At Liberty to Sacrifice
The Founding Fathers worried that the democracy they put together would not stand for long; they knew that many factors went into a successful republic, such as subdued factions, restrained partisanship, a public that cared for its own liberty, and civic virtue among the democracy’s citizens. This last factor demonstrates that it is not just heroes, the giants on whose shoulders we stand, who must promote Americanism through service and sacrifice; to survive, these values must also be fostered by ordinary citizens, people caught in mundane times and unspectacular lives, who choose to serve their country. This service includes voting and staying informed of a politician’s behavior, but it also includes voluntary service for the community’s greater good. The sheer proportion of philanthropy in the United States that is volunteered legitimizes the nation’s love of freedom; given the free choice to be outstanding citizens or merely satisfactory ones, many Americans select the former. The American commitment to community promotes our nation and culture by making people look beyond themselves and by exercising constitutional freedoms.
A democracy requires that its citizens aim for the common good and not merely their own; otherwise, the government will never be able to function to anyone’s benefit, except perhaps to the benefit of the most powerful faction of the citizenry. The constitution protects us against this through federalism and the separation of powers, and many voters look to benefit the nation for the practical reason of preventing the threat named above, but others truly seek to help the whole nation because they believe that it is the morally right thing to do. This last reason for a citizen to work for the common good rather than (and sometimes against) their own individual good is a knife honed on a whetting stone of volunteered service. Anyone who travels to an unwelcoming community for a mission trip, anyone who spends a morning sorting mountains of potatoes for the poor, and anyone who attends a weekly meeting at an important community institution knows what it means to give up something for another’s sake. Thus, the Americans who volunteer their time, effort, and/or finances for their neighbors’ sake can make a sound judgment of which national policies to advocate for the common good; their civic virtue can easily translate into better decisions for American democracy.

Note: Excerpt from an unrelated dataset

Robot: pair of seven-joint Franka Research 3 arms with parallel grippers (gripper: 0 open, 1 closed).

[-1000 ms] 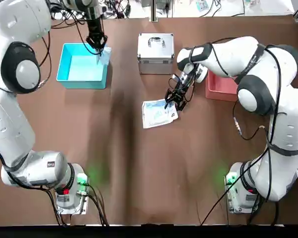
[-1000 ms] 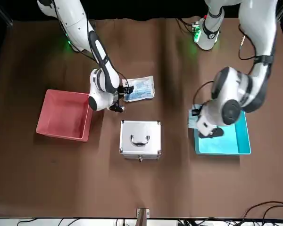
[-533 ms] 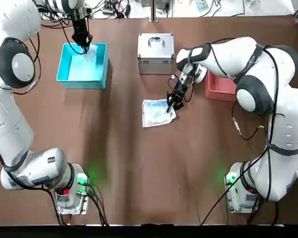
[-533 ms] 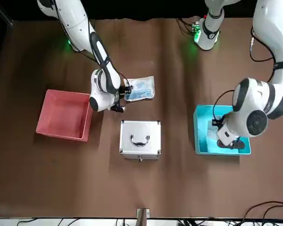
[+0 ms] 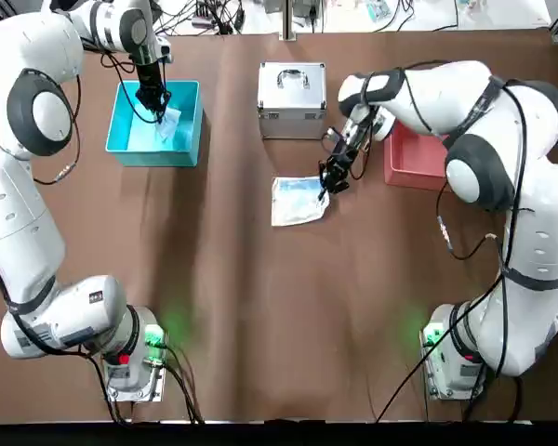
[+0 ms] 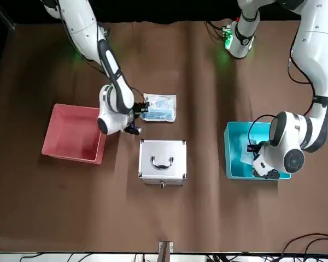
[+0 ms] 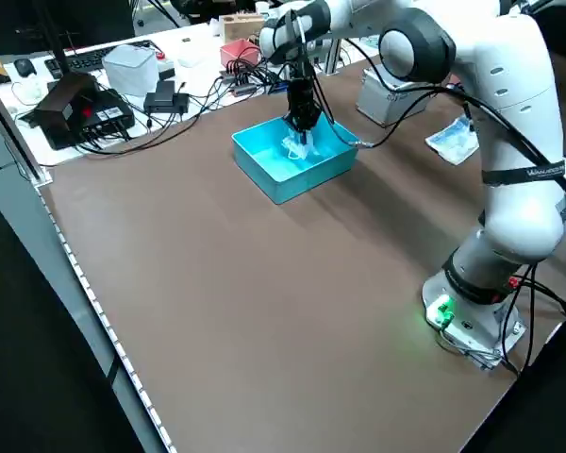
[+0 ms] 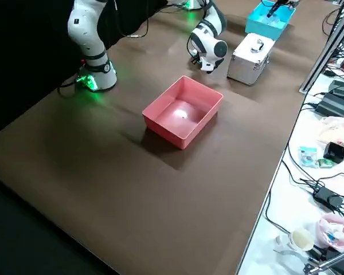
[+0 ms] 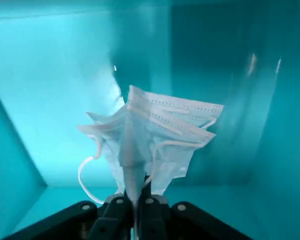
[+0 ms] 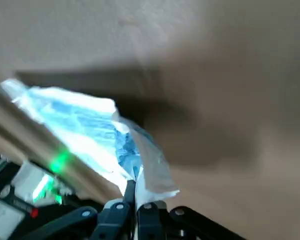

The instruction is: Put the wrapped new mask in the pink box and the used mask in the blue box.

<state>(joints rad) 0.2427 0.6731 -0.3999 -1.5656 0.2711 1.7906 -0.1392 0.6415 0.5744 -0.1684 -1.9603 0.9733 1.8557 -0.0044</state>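
Inside the blue box (image 5: 130, 139) the left hand (image 9: 134, 200) pinches the used mask (image 9: 152, 142); the right hand (image 5: 332, 178) grips the wrapped new mask (image 5: 298, 200) by its edge.

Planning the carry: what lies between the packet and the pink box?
In the top view, only bare table lies between the packet and the pink box, crossed by the right gripper.

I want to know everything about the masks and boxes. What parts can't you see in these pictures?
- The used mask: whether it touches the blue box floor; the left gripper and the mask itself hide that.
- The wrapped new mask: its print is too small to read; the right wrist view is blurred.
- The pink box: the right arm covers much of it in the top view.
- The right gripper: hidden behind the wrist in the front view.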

Constitutional freedoms, like muscles, risk a state of atrophy if they are not used. Several freedoms specified in the constitution, such as the freedom of assembly and the freedom of religion, are crucial to many of the voluntary acts of sacrifice through community service that Americans perform on a daily basis. Volunteers of all sorts, be they religious or secular, donors of time or of money, and helping the environment or the disadvantaged, need to organize themselves in order to get their work done. Naturally, when people organize something, at least some of them need to assemble; hence, volunteer service uses the freedom of assembly even though the assembly is not for a political purpose. After all, a government seeking to abridge this freedom would not care what the assembly’s purpose is for (though the citizens under that government would not be happy to see a charity harassed for holding an organizational meeting). Many service groups in the United States are religiously oriented; the people in them are motivated by faith to sacrifice for others. Spiritual charities such as these could be threatened by a government seeking to impose one religious belief; but one reason why that government would have difficulty winning popular support is that it would stymie philanthropic institutions of any religion that is not state-sponsored.
As George Washington said in his Farewell Address, “Of all the dispositions and habits which lead to political prosperity, Religion and morality are indispensable supports…A volume could not trace all their connections with private and public felicity…’Tis substantially true, that virtue or morality is a necessary spring of popular government.” This is in part because, as Abraham Lincoln said in his first inaugural address, “While the people retain their virtue and vigilance, no administration, by any extreme wickedness or folly, can very seriously injure the government in the short space of four years.” To define morality, virtue, and religion as community service and a spirit of volunteerism would be to confine them; still, the countless hours of service rendered by Americans do qualify as necessary in forming the morality and virtue that Washington and Lincoln found to be so important for our democracy’s survival. The civic virtue that our Founders craved for their new nation is fostered well by the humble sacrifice of time, sweat, energy, and money that ordinary Americans contribute to their communities, and others, on a regular basis. So long as the people of the United States recognize their moral need to look beyond their own interests, two results are secure: a spirit of volunteerism that is uniquely strong in the nation, and a democratic attitude of seeking to work for the benefit of the whole.